Phoenicia

ANCIENT PHOENICIA, A LOOSE confederation of city-states existing between 3000 B.C.E. and 146 B.C.E., was located where LEBANON is now. The culture was known for seafaring commerce and trade, and colonizing. The most important legacy left by the Phoenicians, though, was a 22-character alphabet that became the basis of Hebrew, Greek, and Roman script. In 1600 B.C.E., an alphabet called proto-Canaanite was used in the east Mediterranean area. Proto-Canaanite consisted of 28 symbols standing for syllables and was based on Egyptian hieroglyphics. Over a few centuries, the Phoenicians developed their own alphabet from this. Because of their widespread trade, the Phoenicians were in a position to spread the writing they used all over the Mediterranean region. The Greeks adapted the alphabet in the 8th century B.C.E. and added vowel sounds and characters to indicate individual sounds, rather than syllables. This version spread to the Balkans, RUSSIA, and ITALY.

Phoenicia

The Phoenicians had arrived in the Levant around 3000 B.C.E.; their original homeland is not known. They settled between the MEDITERRANEAN SEA and the mountains of LEBANON on a narrow strip of land. What they called themselves is not known; some inscriptions dating back to the 15th century B.C.E. refer to them as Canaanites. Initially, their major city was Sidon, and they were also called Sidonites in the Old Testament of the Bible. By 1200 B.C.E., the Phoenicians had built major port cities along the Mediterranean. Tyre soon surpassed Sidon in influence; other cities were Byblos, Akka, Aradus, and later, Berytus. These port cities were governed as independent city-states and ruled by hereditary kings.

The Phoenicians exploited all available resources in their homeland, including the rich forests. It was as traders, however, that they were best known. They harvested and shipped the cedars, pines, and cypresses of the Lebanon forests. Other products included textiles; Phoenicians became noted for the rich purple color of their cloth, which came from the snail in murex shells. Small hills of these discarded shells, several meters high, have been found while excavating ancient Sidon. Phoenicians were also known for their glassware, which was often clear; they may have invented glassblowing. Phoenicians may also have trafficked in slaves. Metal working became a Phoenician art. The metals came from as far away as Britain, IRELAND, SPAIN, and Brittany; the raw materials were imported through the network of colonies Phoenicians had established throughout the Mediterranean region.

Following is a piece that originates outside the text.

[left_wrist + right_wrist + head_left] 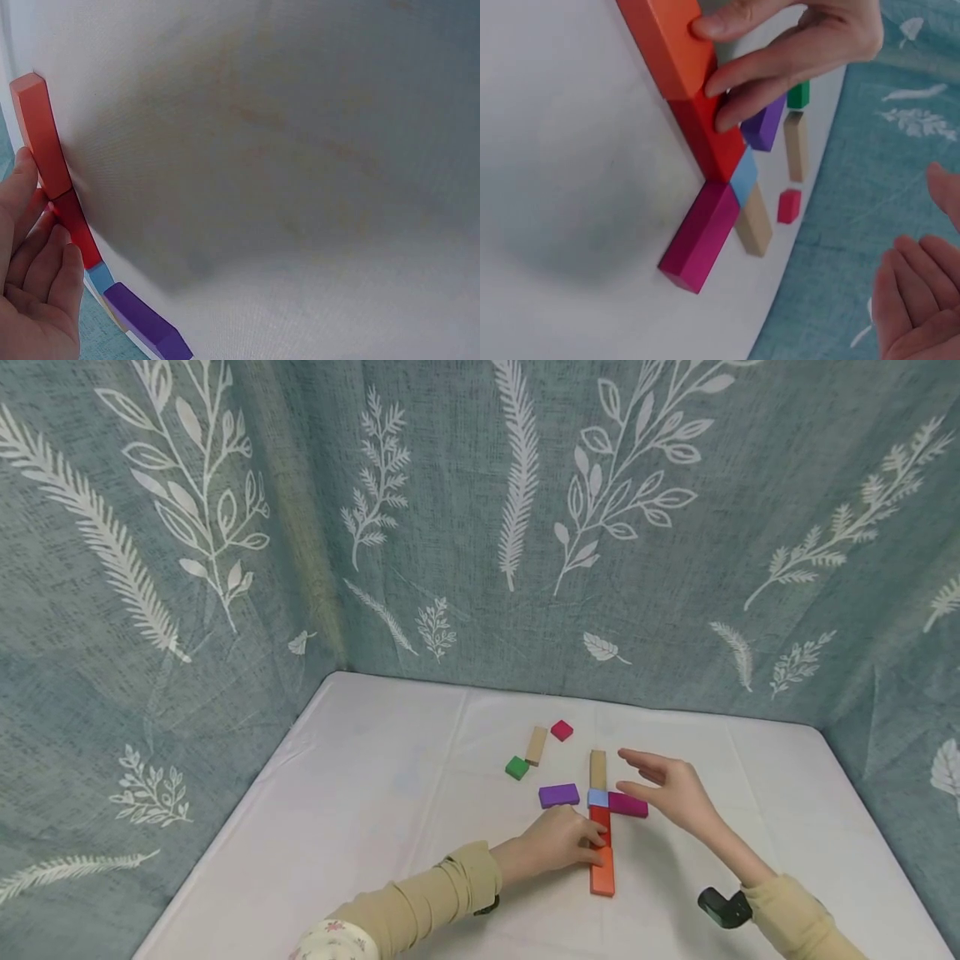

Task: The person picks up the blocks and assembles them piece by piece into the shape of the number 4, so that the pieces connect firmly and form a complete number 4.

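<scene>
An orange block point(602, 878) and a red block point(602, 818) lie end to end on the white table. My left hand point(558, 841) touches them from the left side, with fingertips at the red block and thumb on the orange one, as the right wrist view shows. Beyond the red block come a light blue block point(597, 798) and a tan block point(597, 767) in the same line. A magenta block point(699, 238) juts out to the right beside the light blue one. My right hand point(675, 792) hovers over that side, fingers extended, holding nothing.
Left of the line lies a purple block point(558, 796). Farther back are a green block point(517, 767), another tan block point(536, 746) and a small pinkish-red block point(562, 731). A teal curtain point(465, 527) with white leaf prints hangs around the table point(375, 752).
</scene>
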The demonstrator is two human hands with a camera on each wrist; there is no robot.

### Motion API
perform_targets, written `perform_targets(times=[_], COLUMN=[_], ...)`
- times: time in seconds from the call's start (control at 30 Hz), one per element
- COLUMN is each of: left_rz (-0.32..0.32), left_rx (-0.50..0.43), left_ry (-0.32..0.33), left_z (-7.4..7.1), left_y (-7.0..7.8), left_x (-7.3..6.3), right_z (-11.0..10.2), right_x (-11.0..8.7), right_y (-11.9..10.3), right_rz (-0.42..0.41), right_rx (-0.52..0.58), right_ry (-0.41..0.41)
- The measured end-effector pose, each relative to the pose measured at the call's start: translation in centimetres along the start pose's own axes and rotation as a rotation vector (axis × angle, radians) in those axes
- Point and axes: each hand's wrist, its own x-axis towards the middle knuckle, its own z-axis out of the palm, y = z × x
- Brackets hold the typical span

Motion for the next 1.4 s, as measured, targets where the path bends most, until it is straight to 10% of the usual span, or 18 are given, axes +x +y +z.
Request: perform_targets(times=[0.43,1.4], left_rz=[0.000,0.030], left_rx=[-0.001,0.041], left_ry=[-0.012,0.021], left_z=[-0.2,-0.1], left_y=[-0.1,0.0], left_x=[0.2,0.0], right_z=[1.2,6.4], right_x=[-1.5,-2.6], right_y=[0.1,2.4], right_rz=[0.014,0.006], right_rx=[0.006,-0.339], right_ry=[0.029,0.086])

Phoenician colonies, like their home cities, were often built on rocky promontories and islets with a view over harbors in highly defensible positions. The earliest Phoenician colony was Kition, on CYPRUS, a source of copper. In 1110 B.C.E., the Phoenicians founded Gades (Cadiz). Utica, in North Africa, was built in 1101. Malaca (Malaga), Joppa (Yafo), Leptis Magna (near present-day Tripoli), and many other
cities along the coasts of North Africa, southern Iberia, and the islands of the Mediterranean followed. By the 8th century, Phoenicians were trading beyond the Mediterranean, along the Atlantic coasts of Spain and MOROCCO, especially for metals such as copper, tin, and gold. In 814 B.C.E. they founded their most important colony, Carthage, near what is now Tunis. Herodotus claimed that the Phoenicians circumnavigated Africa, which took three years.

By 875 B.C.E., most—but not all—of the cities in Phoenicia were paying tribute to the Assyrian Empire, and within 150 years Phoenicia was annexed to that empire. The Assyrian Empire fell in 612 B.C.E., and in 539 B.C.E. Phoenicia became part of the PERSIAN EMPIRE. Phoenician colonies continued to trade and dominate the Mediterranean, governing themselves autonomously under the leadership of Carthage. Carthage controlled trade from the Straits of Gibralter, founded its own colonies in southern Spain, and continued to trade in metals as the original Phoenician cities had done. The area around Carthage produced rich harvests of grain, and the city controlled the export and sale of that as well. Carthage engaged in long-standing rivalry with Greek trading colonies such as Massalia (Marseilles).

The strong navy of Carthage dominated the Mediterranean until 241 B.C.E., when Rome, having consolidated power in Italy, wrested control of Sicily from Carthage in the First Punic War. During the Second Punic War in 218 B.C.E., the Carthaginian general, Hannibal, crossed the Alps into Italy with his army and elephants and defeated the Romans. But in 202 B.C.E., the Roman general Scipio Africanus beat Hannibal at Zama, and forced the Carthaginians to give up their control of Spain, limit their fleet, and pay heavy taxes. Over the years, Carthage began to return to strength, and in 146 B.C.E., Rome went to war with the city again. After a six-month siege, Rome completely destroyed the city, killed or enslaved all the inhabitants, and sowed the surrounding fields with salt so that nothing would grow there again.